Золотоносная мгла

Алексей Ивантер: литературный дневник

Он кочевник. Уйти, чтобы вернуться и снова уйти. Потомок пастухов – я чую кожей этот родной запах зимних овец и пота усталых кобылиц. Мы кочуем под одними звёздами, дышим тем же пряным ветром, и свист одной степной пурги горячит нам кровь. Когда есть название – можно издавать книгу. Золотоносная мгла. Золотоносное название. Но могло бы быть иное. Книга даёт такую возможность. Каждая десятая строка могла бы быть вынесена на обложку – язык Берязева концентрирован и закручен, как травяная алтайская настойка, как тетива лука кочевника. Он весь – за Уралом. С цепким глазом хищной птицы, доброй рукой пастуха, это его земля – а мы… мы просто его табунщики. И шутки его – шутки чингизида, кровь проступает на клинке этой улыбки. Говорить о поэзии языком литературной критики – удел подпасков. Если я напишу критическую статью – удавите меня тетивой берязевского лука и заройте в сибирской земле, за Уральским хребтом – там вотчина Берязева, там посвист недецкий, луки тугия и стелочки калёныя, там разгоралось и гасло то пламя, что опаляло Европу, оттуда шли волны сметавшие города и народы, там варган ордынской степи, дух животной человечьей силы, и гонг Шамбалы – вершина человеческого духа. Он был бы свиреп нутряной силой всадника Могула, но этот вышитый золотом халат сдерживает природную дикость слова, это царская кровь русской речи с косыми степными глазами осиным роем поднимается над головой, едва раскроешь книгу – закрыть её скорей, в ларец, сундук, шкатулку, под замок немецкий, чтобы не будоражила и не влекла в дорогу, но поздно – пузырьки уже в крови. Я не буду цитировать. Цитата из поэтического текста нелепа, как один квадратный сантиметр полотна живописца, как запах духов ушедшей женщины, степная травинка, свист пролетевшей над головой стрелы. Я перечитываю свой короткий текст, и у меня рябит в глазах, зачем я всё это пишу, если можно не писать, а читать – про чёрных птиц над Обью, про золоторогий пильмень луны над Ильгуменем, стать данником сибирского поэта? Сдавливает горло и сушит ноздри берязевский словарь, какой ещё талант – это естество, походка и повадка, посадка в седле.

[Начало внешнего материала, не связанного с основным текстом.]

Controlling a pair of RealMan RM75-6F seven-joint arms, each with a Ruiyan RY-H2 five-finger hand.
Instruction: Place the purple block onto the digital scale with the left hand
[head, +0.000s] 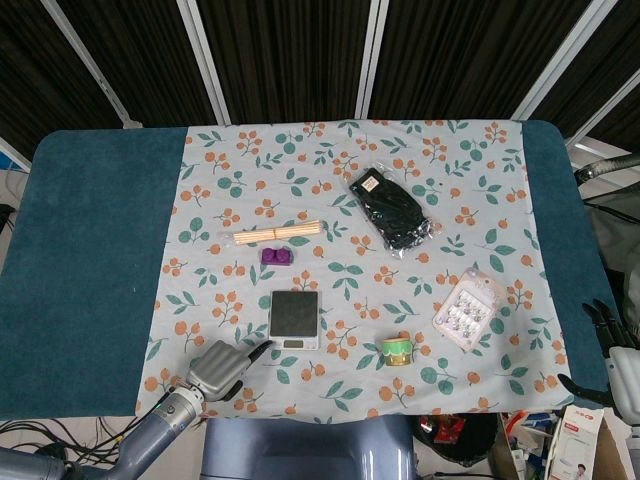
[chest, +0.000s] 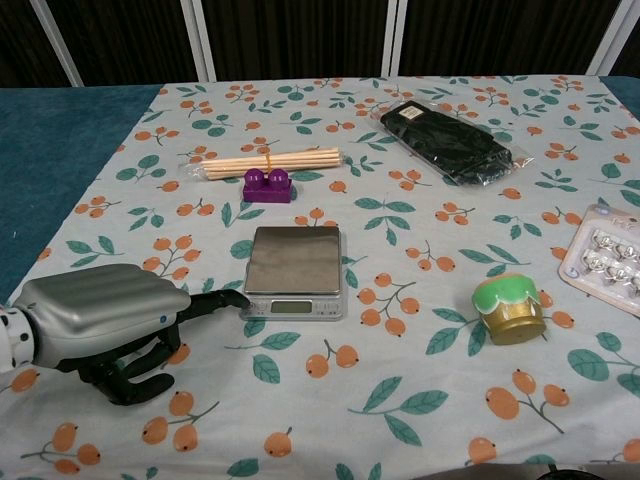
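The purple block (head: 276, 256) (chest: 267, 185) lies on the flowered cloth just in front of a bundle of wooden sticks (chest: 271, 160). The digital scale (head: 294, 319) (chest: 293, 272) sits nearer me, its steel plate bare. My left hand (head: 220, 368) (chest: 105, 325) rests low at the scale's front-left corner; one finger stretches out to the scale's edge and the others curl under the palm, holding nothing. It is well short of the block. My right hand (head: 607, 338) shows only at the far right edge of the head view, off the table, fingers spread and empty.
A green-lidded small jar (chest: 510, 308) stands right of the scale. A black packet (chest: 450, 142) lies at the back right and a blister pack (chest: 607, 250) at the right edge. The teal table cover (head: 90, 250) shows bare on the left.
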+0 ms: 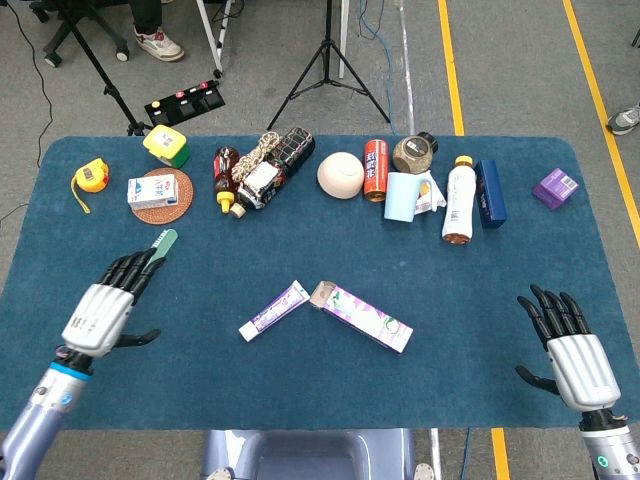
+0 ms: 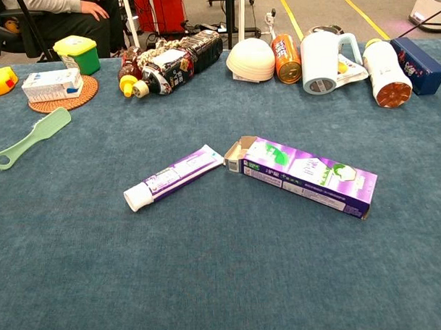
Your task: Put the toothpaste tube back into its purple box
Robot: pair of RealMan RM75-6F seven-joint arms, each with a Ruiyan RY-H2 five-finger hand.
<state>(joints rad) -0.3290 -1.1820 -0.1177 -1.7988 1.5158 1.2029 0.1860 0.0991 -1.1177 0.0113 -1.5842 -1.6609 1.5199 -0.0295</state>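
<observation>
Currently both of my hands are empty with fingers spread: my left hand (image 1: 100,312) hovers at the lower left of the head view, fingertips over the handle end of the green brush (image 2: 30,137), and my right hand (image 1: 572,355) sits at the lower right, well apart from everything. Neither shows in the chest view. The toothpaste tube (image 2: 174,177) lies flat at frame centre on the blue cloth table (image 1: 480,300), white cap toward lower left, crimped tail pointing at the purple box (image 2: 302,175). The box also lies flat, its flap end open and facing the tube's tail, the two just beside each other and nearly touching. I judge this layout suits insertion: mouth and tube roughly face each other, though at an angle. Tube looks soft, glossy plastic, likely to flex under a pinch; box is thin printed card, easily crushed or pushed along the napped cloth. Nothing grasped yet; task not begun.
</observation>
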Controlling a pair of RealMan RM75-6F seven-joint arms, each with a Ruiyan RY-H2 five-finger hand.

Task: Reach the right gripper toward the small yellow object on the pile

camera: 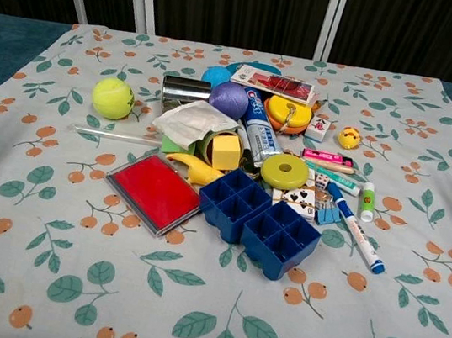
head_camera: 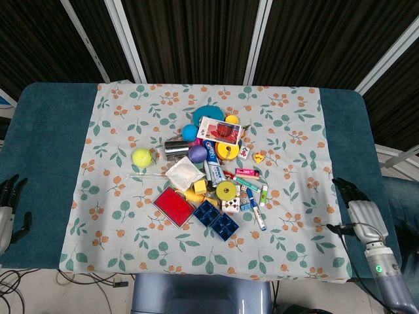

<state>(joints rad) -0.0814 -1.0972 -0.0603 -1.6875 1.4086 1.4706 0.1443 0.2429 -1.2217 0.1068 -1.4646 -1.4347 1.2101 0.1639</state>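
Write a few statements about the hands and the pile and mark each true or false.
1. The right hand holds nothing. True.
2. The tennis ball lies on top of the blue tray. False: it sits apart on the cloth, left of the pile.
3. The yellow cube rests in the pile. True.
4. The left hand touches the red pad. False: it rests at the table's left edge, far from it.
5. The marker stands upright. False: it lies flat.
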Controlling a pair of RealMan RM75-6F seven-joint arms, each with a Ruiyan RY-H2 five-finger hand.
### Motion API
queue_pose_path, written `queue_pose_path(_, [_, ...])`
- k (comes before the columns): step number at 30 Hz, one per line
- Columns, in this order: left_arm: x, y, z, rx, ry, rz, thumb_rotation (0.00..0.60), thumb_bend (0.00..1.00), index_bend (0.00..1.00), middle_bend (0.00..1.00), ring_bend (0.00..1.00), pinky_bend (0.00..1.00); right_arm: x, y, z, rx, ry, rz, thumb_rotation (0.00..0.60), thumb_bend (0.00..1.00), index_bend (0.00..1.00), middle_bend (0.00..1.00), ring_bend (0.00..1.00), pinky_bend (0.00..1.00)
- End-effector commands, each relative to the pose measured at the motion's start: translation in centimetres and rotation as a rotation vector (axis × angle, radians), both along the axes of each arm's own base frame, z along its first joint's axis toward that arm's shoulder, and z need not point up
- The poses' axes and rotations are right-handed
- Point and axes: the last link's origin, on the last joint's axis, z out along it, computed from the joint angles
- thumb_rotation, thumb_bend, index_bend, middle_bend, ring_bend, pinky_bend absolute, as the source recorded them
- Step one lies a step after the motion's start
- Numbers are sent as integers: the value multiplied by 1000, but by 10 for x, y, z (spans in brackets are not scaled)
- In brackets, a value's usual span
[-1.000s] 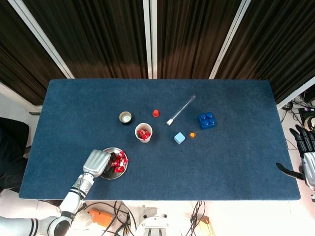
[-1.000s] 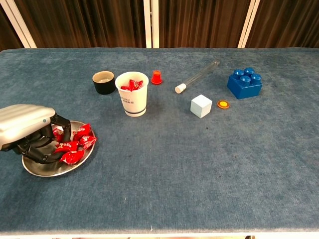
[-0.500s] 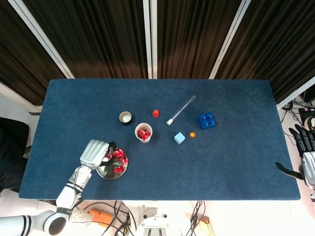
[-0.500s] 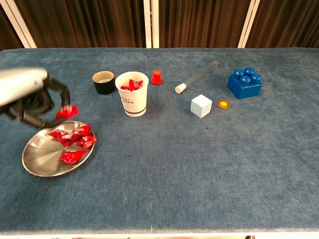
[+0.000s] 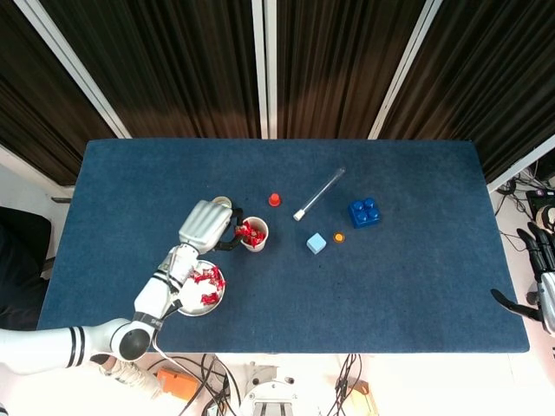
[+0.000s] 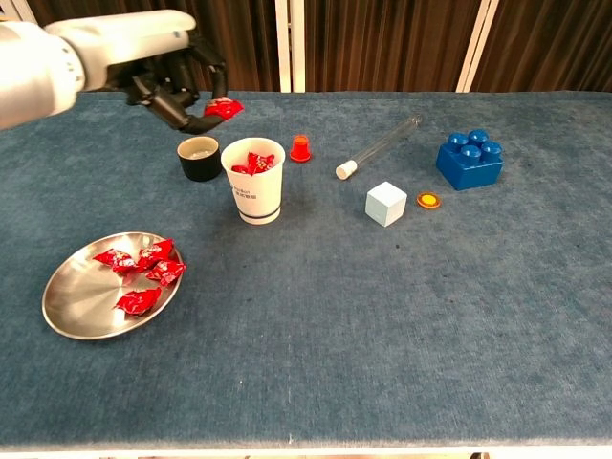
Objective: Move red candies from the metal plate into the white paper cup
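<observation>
A table covered in dark blue cloth [image 5: 416, 260] stands before dark brown pleated curtains [image 5: 182, 61] crossed by white frame bars [image 5: 264, 61], with pale floor [image 5: 22, 186] at its sides and a tangle of cables [image 5: 312, 390] under its near edge, all evenly lit.

The white paper cup [image 6: 254, 181] stands hemmed on its left by a small black cup [image 6: 199, 159] just beside it, with a small red cap [image 6: 300, 148] near its upper right. Toward the round metal plate [image 6: 80, 313] the blue surface [image 6: 363, 325] lies bare. Right of the cup, a clear glass tube [image 6: 379, 146], pale blue cube [image 6: 386, 203], orange disc [image 6: 428, 200] and blue toy brick [image 6: 469, 159] crowd the way.
</observation>
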Motion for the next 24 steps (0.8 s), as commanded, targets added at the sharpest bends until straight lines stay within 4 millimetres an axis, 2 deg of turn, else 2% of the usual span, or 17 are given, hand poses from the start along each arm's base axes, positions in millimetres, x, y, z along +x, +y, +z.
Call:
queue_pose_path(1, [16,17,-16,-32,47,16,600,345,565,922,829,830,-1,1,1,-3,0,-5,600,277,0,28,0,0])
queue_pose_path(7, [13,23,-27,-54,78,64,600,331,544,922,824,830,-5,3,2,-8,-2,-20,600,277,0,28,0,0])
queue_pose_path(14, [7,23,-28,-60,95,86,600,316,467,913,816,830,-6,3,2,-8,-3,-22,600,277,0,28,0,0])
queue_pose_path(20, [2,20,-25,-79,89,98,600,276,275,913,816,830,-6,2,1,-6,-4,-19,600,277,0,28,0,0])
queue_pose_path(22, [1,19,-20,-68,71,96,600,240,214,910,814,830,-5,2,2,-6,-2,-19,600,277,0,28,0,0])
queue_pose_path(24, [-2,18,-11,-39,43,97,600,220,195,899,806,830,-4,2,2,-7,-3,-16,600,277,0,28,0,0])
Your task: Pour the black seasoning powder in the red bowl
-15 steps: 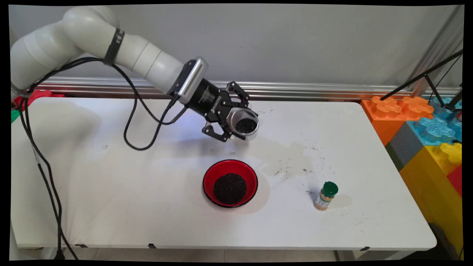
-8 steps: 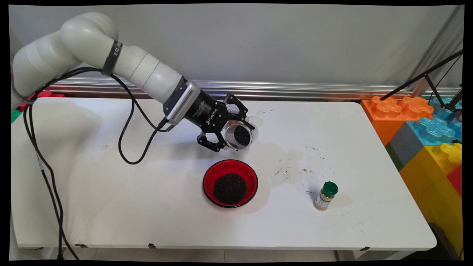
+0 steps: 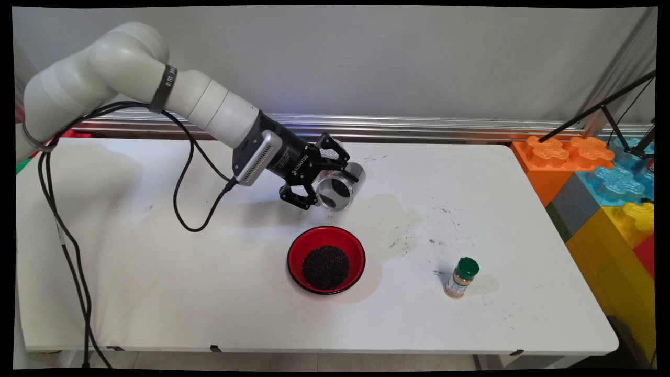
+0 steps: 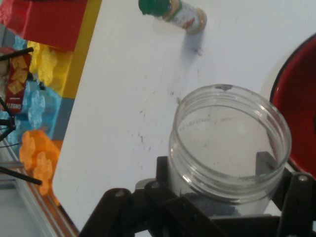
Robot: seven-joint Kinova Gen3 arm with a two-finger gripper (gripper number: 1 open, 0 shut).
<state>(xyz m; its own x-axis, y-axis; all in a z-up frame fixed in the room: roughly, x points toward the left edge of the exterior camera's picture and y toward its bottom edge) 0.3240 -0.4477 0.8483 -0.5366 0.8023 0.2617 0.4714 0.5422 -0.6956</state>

Где корни твои, о, Дерево? Что за воду ты пьёшь, если листья твои бряцают медью, а ствол исполнен дальнего гула? В какие века прорастают они под валуны алтайских предгорий? Стада проходят над ними, бьёт в бубен шаман, как глубоко лежат они под курганами и юртами, древнюю солоноватую воду сосут эти корни – пей её, если нету страха. Мы встретились раньше, чем познакомились. Справа текла Катунь, и разбитая грунтовка выколачивала из меня душу дощатым кузовом ГАЗ 66. Орлы сидели на чёрных деревянных столбах линии электропередачи, и пьяный пастух в алтайской шапке провожал меня взглядом равнодушно-недоумённым. У этих мест должен был быть поэт. Ухо, голос и глаз. Но была Бийская степь, Верхний Уймон и Вороний Камень за Чендеком, твердь земная и твердь небесная – полная звука, но не голоса. Он ещё только должен был прийти, спешиться, ступить на плодородную почву крепкой ногой в камусе, достать варган… человек иной породы – сибиряк, русский, впитавший в себя древний голос этих просторов, широту сибирских степей и шёпот сторожевых духов гор.
Что ищете вы в стихах, мои дорогие? Гармонию? Но можно ли найти вовне то, чего нет в нас? Мудрость? На что нам мудрость чужая, если наша покидает нас, лишь стоит положить соседу руку свою на нечто, что привыкли мы в ослеплении души считать своим? Не тронь овец моих, незнакомец! Не тронь жен моих и кров мой, не пей из колодцев моих, и в колосьях моих нет тебе доли! Блаженны нищие духом…
Сродни степной настойке стихи Берязева, ибо есть в них забвение. Широкого ему кочевья.
Кажется, я что-то о книге говорил? Её не испортило даже послесловие Кублановского с волхвическими подвываниями о «Криминальной революции» и отсутствии чистоты и прозрачности в современной литературе. Подобное тянется к подобному, и коль ты чист и прозрачен, то и окружающая тебя русская литература будет прозрачна и чиста. Книга стихов – всегда человеческий документ, в ней вывернут наизнанку не только поэт, но и мир, окружающий его, а каков поэт, таков и мир, в котором он живёт. Мир Берязева тёпел и дружелюбен, и сибирской яблоней улыбка цветёт не его губах.